** WORK INSTRUCTIONS **
Print exactly what the entries say, line by line, from the first line down to the one with "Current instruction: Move", inclusive.

** THE DATA **
----------

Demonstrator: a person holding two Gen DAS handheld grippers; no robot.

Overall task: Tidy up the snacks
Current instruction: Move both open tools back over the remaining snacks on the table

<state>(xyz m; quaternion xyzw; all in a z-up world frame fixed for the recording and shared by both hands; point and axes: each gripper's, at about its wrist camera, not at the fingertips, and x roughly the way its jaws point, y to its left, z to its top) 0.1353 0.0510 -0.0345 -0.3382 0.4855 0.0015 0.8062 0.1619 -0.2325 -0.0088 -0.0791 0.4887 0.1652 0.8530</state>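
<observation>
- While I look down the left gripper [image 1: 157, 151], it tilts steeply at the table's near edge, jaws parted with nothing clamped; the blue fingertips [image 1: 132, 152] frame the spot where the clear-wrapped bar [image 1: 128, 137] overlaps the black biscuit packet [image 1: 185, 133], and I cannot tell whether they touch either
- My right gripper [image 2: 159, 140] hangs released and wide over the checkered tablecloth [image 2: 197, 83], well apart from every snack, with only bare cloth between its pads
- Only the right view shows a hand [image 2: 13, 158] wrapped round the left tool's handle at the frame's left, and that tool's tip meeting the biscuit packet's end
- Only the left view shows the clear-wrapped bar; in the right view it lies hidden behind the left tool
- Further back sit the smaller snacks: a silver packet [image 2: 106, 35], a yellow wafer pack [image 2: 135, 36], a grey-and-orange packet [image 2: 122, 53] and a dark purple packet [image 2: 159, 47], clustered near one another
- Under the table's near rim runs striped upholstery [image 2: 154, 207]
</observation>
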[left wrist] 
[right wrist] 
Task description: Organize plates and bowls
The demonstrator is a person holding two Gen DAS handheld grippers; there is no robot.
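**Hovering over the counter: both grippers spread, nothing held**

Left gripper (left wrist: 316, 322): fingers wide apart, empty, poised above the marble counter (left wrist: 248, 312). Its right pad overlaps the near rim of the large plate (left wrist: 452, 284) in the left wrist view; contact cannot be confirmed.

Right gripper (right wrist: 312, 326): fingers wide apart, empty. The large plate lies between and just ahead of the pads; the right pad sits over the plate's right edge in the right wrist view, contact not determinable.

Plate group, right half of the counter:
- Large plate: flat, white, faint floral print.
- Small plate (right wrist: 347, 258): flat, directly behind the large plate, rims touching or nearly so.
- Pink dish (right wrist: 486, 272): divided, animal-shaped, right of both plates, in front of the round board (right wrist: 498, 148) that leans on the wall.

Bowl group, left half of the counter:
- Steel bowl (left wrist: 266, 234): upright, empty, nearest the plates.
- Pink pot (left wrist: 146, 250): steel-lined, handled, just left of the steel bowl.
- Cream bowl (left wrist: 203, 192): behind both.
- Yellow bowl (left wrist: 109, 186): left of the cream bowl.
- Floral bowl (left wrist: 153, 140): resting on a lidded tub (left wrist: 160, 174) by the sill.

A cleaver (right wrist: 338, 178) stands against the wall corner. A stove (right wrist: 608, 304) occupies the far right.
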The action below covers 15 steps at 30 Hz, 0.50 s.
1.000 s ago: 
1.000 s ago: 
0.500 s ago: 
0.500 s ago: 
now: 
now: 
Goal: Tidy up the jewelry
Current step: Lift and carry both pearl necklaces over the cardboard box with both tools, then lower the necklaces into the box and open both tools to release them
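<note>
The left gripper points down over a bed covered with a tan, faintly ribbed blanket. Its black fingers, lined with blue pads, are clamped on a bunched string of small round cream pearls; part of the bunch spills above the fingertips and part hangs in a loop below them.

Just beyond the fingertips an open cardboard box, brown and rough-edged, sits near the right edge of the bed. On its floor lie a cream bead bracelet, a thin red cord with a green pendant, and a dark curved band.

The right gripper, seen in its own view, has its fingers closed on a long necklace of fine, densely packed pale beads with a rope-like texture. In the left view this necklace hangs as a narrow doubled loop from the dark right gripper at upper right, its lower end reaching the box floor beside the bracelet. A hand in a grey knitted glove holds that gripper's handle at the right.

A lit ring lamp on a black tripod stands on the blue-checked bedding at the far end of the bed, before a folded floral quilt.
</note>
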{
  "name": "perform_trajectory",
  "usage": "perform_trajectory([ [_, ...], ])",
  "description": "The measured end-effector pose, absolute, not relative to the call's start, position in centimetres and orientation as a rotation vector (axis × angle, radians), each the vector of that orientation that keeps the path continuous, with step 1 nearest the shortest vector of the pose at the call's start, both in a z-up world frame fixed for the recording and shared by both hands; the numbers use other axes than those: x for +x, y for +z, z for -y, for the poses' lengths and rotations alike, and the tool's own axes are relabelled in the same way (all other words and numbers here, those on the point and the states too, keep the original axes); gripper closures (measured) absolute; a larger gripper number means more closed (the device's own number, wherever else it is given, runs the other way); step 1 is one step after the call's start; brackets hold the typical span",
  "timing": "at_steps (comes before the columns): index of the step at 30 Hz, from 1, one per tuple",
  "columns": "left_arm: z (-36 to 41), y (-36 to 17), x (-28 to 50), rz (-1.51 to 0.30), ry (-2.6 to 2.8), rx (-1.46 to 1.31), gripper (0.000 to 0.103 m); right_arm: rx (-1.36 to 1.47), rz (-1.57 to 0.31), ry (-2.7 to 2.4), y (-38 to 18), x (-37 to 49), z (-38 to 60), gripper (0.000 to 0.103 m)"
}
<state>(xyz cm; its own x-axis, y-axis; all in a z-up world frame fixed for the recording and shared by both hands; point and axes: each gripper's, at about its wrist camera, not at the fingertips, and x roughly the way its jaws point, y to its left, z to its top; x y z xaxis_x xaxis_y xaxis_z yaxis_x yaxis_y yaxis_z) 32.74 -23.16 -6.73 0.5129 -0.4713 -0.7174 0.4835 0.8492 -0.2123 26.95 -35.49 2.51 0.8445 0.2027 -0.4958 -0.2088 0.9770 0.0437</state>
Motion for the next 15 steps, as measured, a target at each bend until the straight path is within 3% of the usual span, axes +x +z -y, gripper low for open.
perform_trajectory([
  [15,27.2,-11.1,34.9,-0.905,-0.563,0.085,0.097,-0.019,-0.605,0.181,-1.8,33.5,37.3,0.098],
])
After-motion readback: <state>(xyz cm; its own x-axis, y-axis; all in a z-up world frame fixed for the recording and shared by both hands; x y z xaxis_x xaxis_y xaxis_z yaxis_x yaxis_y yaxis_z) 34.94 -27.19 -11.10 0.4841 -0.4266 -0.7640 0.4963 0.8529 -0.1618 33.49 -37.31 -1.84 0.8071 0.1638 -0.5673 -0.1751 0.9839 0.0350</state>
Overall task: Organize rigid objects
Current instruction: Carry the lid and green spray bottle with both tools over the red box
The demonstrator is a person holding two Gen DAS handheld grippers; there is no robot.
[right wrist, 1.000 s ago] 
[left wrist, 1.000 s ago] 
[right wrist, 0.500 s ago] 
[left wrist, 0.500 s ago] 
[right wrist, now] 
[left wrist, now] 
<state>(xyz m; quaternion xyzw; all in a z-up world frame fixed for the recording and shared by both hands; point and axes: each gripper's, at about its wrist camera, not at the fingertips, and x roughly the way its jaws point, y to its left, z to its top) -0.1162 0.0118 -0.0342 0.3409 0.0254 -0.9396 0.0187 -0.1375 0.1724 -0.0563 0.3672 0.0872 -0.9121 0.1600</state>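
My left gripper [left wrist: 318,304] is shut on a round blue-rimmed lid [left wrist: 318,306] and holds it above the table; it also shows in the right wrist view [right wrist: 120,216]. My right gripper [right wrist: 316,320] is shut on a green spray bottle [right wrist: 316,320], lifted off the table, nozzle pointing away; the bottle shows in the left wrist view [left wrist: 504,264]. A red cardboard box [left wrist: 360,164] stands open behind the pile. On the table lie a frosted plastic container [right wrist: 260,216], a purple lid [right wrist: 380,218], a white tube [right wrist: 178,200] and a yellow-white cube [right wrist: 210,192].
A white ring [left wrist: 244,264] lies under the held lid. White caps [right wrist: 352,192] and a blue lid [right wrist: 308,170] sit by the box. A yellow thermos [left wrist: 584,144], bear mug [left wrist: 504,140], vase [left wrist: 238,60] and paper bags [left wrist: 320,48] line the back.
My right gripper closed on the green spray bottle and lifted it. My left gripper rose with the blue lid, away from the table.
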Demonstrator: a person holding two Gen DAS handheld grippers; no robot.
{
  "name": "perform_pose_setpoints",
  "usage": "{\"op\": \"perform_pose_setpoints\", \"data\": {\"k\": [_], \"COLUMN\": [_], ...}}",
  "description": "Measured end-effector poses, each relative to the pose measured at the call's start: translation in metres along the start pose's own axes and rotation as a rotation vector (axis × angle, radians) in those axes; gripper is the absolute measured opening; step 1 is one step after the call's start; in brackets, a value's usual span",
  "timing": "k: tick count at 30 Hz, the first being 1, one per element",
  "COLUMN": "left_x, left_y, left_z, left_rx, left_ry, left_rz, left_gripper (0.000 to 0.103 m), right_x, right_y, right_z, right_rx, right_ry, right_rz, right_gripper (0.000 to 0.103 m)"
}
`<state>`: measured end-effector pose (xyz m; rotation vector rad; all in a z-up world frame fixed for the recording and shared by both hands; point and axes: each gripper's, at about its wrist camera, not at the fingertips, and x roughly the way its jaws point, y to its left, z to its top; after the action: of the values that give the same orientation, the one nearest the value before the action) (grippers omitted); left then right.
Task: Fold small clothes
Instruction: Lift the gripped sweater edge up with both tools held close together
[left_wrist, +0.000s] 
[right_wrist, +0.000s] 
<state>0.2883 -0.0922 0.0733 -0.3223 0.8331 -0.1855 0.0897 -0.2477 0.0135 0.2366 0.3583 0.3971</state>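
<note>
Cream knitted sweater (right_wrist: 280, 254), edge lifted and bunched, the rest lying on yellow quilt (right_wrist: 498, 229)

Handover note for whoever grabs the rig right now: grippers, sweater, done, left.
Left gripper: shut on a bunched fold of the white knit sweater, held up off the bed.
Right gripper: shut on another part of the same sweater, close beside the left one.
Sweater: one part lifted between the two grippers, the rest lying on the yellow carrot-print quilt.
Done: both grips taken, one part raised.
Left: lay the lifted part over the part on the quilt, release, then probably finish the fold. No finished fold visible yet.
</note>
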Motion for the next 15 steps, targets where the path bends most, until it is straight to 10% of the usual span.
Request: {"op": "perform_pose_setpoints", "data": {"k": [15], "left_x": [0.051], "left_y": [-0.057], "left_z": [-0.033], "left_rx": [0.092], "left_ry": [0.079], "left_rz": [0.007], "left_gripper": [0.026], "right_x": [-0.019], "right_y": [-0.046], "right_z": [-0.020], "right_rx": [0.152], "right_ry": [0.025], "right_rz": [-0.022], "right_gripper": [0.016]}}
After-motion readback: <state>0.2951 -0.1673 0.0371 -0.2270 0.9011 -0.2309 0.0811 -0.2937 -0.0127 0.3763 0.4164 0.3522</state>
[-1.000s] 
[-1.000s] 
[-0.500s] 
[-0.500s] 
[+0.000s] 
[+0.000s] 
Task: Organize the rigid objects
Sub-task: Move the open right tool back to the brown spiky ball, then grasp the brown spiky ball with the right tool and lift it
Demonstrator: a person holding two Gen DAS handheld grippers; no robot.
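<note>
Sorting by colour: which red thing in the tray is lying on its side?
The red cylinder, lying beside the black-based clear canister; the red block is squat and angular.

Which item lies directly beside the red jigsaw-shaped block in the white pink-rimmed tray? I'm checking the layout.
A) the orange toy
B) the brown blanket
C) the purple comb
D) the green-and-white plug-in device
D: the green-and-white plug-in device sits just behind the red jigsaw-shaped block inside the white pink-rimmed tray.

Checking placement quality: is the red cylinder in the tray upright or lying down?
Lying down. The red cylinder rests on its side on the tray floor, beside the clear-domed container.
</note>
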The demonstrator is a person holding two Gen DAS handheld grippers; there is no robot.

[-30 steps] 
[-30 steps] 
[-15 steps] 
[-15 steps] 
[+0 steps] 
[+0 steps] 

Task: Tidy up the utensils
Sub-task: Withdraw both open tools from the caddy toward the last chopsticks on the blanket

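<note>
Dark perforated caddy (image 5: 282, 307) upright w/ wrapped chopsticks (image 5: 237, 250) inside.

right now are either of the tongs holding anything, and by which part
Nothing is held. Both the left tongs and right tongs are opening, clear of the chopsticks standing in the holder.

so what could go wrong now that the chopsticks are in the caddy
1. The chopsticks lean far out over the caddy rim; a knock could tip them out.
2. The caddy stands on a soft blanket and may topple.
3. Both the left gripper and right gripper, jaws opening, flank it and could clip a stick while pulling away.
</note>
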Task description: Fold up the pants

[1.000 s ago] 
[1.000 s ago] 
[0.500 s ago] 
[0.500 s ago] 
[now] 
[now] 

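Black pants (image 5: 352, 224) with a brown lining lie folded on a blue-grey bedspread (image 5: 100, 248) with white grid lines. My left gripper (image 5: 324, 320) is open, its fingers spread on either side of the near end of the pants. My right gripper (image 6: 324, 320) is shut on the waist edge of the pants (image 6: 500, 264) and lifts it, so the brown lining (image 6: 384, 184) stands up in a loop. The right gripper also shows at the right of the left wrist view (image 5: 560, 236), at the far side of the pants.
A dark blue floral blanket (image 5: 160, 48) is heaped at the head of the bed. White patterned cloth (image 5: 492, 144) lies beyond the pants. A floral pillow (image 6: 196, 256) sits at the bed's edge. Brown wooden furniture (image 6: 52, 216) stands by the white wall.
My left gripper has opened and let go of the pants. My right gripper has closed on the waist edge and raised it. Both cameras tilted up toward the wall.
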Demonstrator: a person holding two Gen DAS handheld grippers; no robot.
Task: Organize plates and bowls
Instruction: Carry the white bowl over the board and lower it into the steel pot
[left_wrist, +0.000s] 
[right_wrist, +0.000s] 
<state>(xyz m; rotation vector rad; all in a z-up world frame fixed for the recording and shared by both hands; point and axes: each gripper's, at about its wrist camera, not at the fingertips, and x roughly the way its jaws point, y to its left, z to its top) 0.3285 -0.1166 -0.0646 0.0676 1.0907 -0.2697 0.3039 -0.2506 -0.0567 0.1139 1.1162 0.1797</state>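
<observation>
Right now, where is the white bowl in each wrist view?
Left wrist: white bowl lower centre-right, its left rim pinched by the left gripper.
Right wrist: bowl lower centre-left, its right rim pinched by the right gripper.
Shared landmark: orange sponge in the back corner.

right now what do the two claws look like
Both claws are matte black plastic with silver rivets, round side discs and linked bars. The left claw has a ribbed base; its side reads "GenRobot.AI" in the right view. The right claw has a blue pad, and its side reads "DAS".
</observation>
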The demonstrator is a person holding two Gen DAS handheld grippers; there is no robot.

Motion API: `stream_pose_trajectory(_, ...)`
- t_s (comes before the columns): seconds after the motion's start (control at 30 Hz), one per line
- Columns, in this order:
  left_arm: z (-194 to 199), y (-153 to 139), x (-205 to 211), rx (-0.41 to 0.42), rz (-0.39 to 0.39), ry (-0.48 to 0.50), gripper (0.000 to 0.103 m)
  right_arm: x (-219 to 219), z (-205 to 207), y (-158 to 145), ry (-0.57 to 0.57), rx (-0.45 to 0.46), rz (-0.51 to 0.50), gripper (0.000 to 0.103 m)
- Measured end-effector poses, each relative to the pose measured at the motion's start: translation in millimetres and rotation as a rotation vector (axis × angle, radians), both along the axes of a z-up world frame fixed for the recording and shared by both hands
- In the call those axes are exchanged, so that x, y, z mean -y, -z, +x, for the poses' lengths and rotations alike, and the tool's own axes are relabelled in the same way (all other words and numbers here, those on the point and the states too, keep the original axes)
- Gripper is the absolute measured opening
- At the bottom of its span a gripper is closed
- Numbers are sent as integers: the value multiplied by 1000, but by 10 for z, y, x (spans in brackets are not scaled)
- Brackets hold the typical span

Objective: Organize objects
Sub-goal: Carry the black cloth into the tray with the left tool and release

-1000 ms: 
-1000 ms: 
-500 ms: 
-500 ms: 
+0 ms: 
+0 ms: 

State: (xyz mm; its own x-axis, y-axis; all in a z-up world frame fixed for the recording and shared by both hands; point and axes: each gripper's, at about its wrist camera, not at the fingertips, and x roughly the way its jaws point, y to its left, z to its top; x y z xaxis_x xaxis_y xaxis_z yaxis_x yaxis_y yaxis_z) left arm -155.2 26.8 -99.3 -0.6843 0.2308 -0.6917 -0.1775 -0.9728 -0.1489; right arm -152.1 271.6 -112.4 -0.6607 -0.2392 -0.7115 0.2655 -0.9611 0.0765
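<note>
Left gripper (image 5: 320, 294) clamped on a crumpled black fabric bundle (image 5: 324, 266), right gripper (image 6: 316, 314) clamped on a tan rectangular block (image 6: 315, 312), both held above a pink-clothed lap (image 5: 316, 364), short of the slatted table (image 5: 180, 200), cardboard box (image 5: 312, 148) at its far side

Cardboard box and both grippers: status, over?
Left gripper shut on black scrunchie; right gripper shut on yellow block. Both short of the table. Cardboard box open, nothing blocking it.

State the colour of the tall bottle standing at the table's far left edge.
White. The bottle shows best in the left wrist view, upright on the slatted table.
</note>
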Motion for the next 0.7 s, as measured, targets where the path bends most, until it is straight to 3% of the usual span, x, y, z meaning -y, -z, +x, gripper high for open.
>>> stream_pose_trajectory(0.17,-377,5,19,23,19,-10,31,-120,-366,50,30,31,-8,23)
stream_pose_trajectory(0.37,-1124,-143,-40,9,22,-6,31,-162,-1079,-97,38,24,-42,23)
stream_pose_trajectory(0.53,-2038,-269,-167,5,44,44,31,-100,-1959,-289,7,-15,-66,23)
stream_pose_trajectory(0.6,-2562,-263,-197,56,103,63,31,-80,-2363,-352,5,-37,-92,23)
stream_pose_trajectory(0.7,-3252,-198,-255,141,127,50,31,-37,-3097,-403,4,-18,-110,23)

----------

** ANSWER SECTION **
Demonstrator: a person holding two Gen DAS handheld grippers; no robot.

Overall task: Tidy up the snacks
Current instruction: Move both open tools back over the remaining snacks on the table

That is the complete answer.